When we first deployed our backend onto the Linode Kubernetes Engine (LKE) with 3 nodes and fixed number of pods it was getting harder to scale up the Pods in k8s as the number of requests were increasing, so we had to look for a way to automatically scale up and down the pods based on the metrics like CPU metrics and we found our solution in HPA. In the next few paragraphs, We’ll discuss how to write the configuration and deploy to the kubernetes cluster.

When working with k8s you may want to dynamically scale up and down the pods based on certain metrics like CPU metrics, Memory metrics, etc. You can achieve this in Kubernetes(K8s) using the Horizontal Pod Autoscaler. The Horizontal Pod Autoscaler automatically scales the number of Pods in a replication controller, deployment, replica set or stateful set based on CPU utilization or some other metrics.
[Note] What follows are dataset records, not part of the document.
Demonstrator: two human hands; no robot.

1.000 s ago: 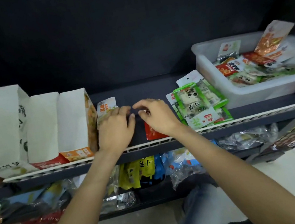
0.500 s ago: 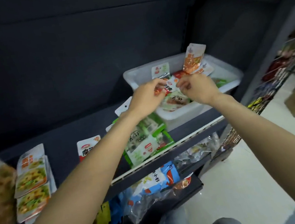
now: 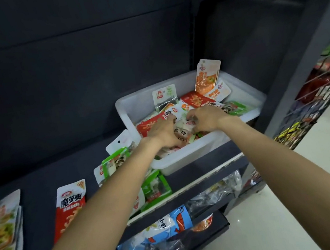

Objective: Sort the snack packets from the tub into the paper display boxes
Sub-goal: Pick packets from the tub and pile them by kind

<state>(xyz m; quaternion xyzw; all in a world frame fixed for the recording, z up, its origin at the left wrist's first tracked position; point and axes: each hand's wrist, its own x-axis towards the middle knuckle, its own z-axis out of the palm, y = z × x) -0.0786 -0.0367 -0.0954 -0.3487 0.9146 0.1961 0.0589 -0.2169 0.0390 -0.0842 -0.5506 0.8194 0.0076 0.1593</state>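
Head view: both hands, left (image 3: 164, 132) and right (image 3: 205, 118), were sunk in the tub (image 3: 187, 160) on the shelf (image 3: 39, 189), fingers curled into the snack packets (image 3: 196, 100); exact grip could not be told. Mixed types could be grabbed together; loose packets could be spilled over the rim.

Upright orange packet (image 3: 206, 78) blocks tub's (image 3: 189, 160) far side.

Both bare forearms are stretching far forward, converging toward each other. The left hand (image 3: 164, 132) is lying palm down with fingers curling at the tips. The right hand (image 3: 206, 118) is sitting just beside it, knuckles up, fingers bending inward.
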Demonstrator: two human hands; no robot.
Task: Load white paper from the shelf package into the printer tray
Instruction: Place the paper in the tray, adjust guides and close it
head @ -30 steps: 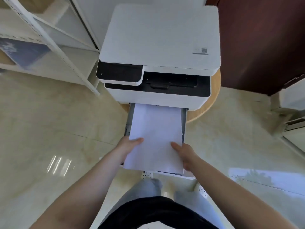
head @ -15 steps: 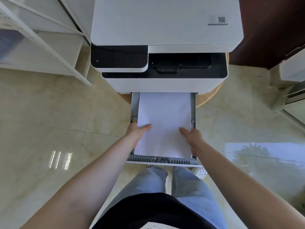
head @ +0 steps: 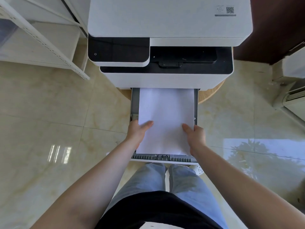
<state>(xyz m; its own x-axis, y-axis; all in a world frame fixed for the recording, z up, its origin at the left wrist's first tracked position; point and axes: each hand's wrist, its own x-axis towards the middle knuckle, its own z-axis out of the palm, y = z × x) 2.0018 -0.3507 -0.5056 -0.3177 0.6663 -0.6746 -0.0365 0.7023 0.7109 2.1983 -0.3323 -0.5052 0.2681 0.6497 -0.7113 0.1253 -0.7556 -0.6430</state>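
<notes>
A white printer [head: 168, 19] with a black control panel stands on a round wooden stand. Its grey paper tray [head: 135, 103] is pulled out toward me. A stack of white paper [head: 165, 116] lies in the tray, its far end under the printer body. My left hand [head: 137, 131] grips the stack's left edge, thumb on top. My right hand [head: 195, 136] grips the right edge the same way. The shelf package is not in view.
A white metal shelf [head: 41, 38] stands at the left of the printer. A dark wooden panel [head: 279, 27] is at the back right, and a white appliance [head: 293, 90] sits on the floor at the right. The glossy tiled floor [head: 49, 129] surrounds the stand.
The paper stack has slid further into the tray and lies flatter, with both hands following it forward. The camera has moved closer to the printer.
</notes>
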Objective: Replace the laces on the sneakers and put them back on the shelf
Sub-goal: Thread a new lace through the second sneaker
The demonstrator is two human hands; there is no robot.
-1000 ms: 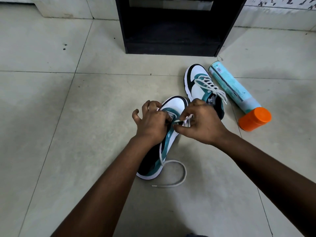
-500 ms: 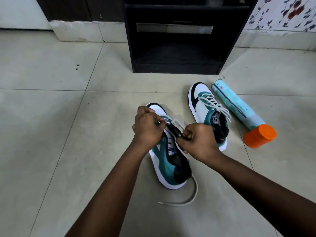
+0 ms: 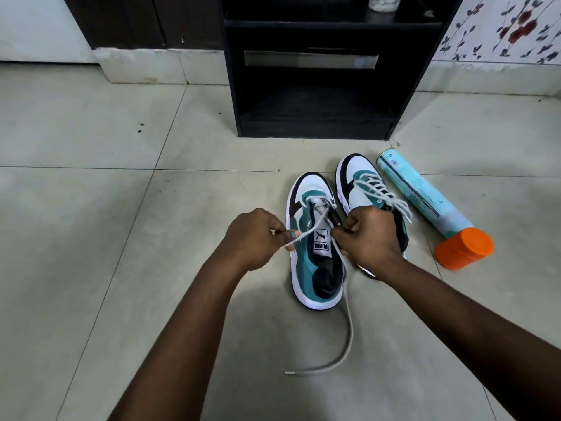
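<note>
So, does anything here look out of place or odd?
Yes. A spray can with an orange cap lies on its side on the floor beside the laced sneaker. One lace end trails loose across the tiles.

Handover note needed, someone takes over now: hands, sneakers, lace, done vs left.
Left hand: pinches one end of the white lace, pulled out to the left.
Right hand: grips the lace's other run at the near sneaker.
Lace crosses only the front eyelets; the long tail trails on the floor tiles.
Far sneaker is laced, standing beside a spray can.
Left: finish lacing the near sneaker, then put both in the black shelf.
</note>
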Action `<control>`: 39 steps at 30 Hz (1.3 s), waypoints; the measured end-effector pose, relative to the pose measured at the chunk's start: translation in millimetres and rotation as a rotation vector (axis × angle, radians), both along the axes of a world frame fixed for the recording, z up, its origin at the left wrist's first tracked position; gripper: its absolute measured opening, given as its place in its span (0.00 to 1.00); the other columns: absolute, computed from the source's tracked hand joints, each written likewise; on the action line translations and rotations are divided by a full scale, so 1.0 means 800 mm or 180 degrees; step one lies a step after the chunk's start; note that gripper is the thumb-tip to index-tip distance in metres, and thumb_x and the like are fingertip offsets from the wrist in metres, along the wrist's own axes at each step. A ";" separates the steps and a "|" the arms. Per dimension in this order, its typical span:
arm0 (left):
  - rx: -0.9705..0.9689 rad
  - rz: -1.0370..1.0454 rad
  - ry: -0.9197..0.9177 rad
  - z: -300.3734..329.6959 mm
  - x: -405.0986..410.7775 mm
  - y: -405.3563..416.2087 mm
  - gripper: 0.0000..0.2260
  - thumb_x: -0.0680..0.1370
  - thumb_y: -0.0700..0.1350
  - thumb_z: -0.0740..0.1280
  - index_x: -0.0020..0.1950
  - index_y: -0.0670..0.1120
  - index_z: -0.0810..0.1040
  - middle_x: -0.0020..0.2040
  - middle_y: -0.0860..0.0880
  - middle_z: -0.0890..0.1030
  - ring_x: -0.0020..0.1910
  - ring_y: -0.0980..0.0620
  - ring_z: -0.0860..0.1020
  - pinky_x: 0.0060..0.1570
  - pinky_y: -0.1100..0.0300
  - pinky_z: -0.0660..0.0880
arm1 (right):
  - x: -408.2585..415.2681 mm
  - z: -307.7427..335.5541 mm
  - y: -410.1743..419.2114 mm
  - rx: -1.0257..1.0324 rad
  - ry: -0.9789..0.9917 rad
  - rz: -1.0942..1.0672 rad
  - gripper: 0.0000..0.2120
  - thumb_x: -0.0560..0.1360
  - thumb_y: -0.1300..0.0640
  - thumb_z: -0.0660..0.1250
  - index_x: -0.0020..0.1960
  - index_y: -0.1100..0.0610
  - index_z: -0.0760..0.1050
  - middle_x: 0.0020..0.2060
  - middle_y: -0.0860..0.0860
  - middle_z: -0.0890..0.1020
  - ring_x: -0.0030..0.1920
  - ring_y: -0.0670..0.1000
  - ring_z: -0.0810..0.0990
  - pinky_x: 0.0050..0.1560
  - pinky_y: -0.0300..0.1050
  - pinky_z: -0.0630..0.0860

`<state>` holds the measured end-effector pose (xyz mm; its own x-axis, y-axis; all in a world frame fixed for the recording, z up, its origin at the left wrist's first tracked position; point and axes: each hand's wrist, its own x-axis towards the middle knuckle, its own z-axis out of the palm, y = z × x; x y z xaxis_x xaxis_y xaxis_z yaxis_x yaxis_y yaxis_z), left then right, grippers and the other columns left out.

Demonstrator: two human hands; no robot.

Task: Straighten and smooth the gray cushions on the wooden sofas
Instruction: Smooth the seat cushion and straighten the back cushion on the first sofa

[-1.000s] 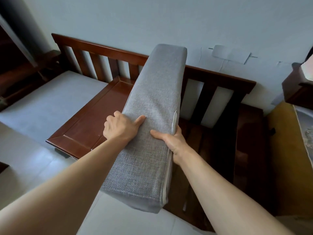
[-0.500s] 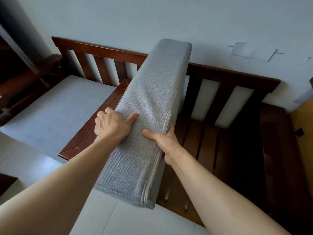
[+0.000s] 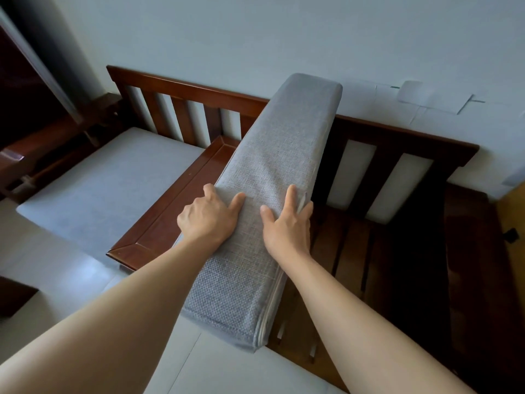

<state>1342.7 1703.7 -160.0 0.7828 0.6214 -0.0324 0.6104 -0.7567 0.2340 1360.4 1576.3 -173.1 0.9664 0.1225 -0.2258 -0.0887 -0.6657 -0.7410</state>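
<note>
A long gray cushion [image 3: 272,172] stands on its narrow edge, running from the front of the wooden sofa [image 3: 397,143] up to its slatted back. My left hand [image 3: 208,216] grips its left side, fingers curled over the edge and thumb on the top face. My right hand [image 3: 287,226] lies on the top face beside it, thumb and forefinger on the fabric, the other fingers curled over the piped right edge. Bare seat slats [image 3: 355,251] show to the right of the cushion. A second gray cushion [image 3: 99,189] lies flat on the left seat.
A flat wooden panel [image 3: 167,211] separates the two seats, just left of the held cushion. The pale wall [image 3: 284,38] is close behind the backrest. White floor tiles [image 3: 56,280] lie in front. A yellow object [image 3: 515,211] borders the far right.
My right hand has shifted from the cushion's right side up onto its top face. My left hand keeps its grip. The cushion stays on edge; the view has swung slightly right.
</note>
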 end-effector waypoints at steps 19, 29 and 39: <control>-0.0163 0.0277 0.0108 -0.009 -0.073 -0.232 0.29 0.71 0.73 0.56 0.55 0.49 0.66 0.44 0.47 0.77 0.52 0.42 0.77 0.43 0.53 0.66 | -0.018 -0.026 -0.234 0.0491 0.0704 -0.0069 0.44 0.72 0.38 0.68 0.77 0.40 0.42 0.69 0.61 0.66 0.64 0.61 0.72 0.64 0.48 0.68; 0.0038 0.0359 -0.0020 -0.032 -0.156 -0.276 0.29 0.72 0.72 0.57 0.58 0.49 0.66 0.41 0.48 0.74 0.53 0.42 0.77 0.44 0.54 0.64 | -0.091 -0.059 -0.271 0.0750 0.0735 0.0141 0.43 0.74 0.41 0.68 0.77 0.40 0.41 0.70 0.60 0.63 0.66 0.60 0.70 0.62 0.46 0.67; 0.0225 0.0233 -0.0041 -0.054 -0.160 -0.320 0.26 0.73 0.71 0.58 0.56 0.50 0.63 0.39 0.49 0.75 0.45 0.45 0.77 0.39 0.55 0.65 | -0.092 -0.085 -0.311 0.0824 0.0926 0.0054 0.44 0.74 0.41 0.68 0.76 0.36 0.39 0.68 0.62 0.60 0.62 0.63 0.72 0.62 0.49 0.69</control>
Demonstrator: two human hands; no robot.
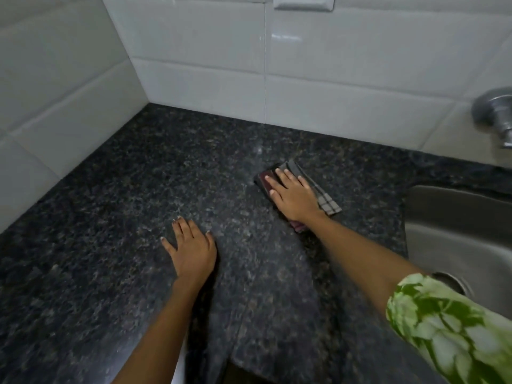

In this blog, we are going to take a look at how we can create a deployment and create the Horizontal Pod Autoscaler to scale up and down the deployment. Let’s get started by creating a simple deployment for the nginx app:

nginx.yaml

apiVersion: apps/v1
kind: Deployment
metadata:
  name: nginx
  namespace: default
spec:
  replicas: 2
  selector:
    matchLabels:
      app: nginx
  template:
    metadata:
      labels:
        app: nginx
    spec:
      containers:
      - name: nginx
        image: nginx:1.9.2-alpine
        ports:
        - containerPort: 80
        resources:
          # You must specify requests for CPU to autoscale
          # based on CPU utilization
          requests:
            cpu: "250m"

When the above configuration is applied then kubernetes creates a deployment with 2 pods and each pod runs the nginx container and requests 250 milliCPUs each. Note that a value for the CPU requests is required for the HPA to work.

Let’s apply the configuration using the following command:

kubectl apply -f nginx.yaml

We can create an HPA either using the kubectl autoscale command or by kubectl apply command.

To create the HPA using the kubectl autoscale command run the following command.

kubectl autoscale deployment nginx --min=2 --max=10 --cpu-percent=50

Syntax:

kubectl autoscale (-f FILENAME | TYPE NAME | TYPE/NAME) [--min=MINPODS] --max=MAXPODS [--cpu-percent=CPU]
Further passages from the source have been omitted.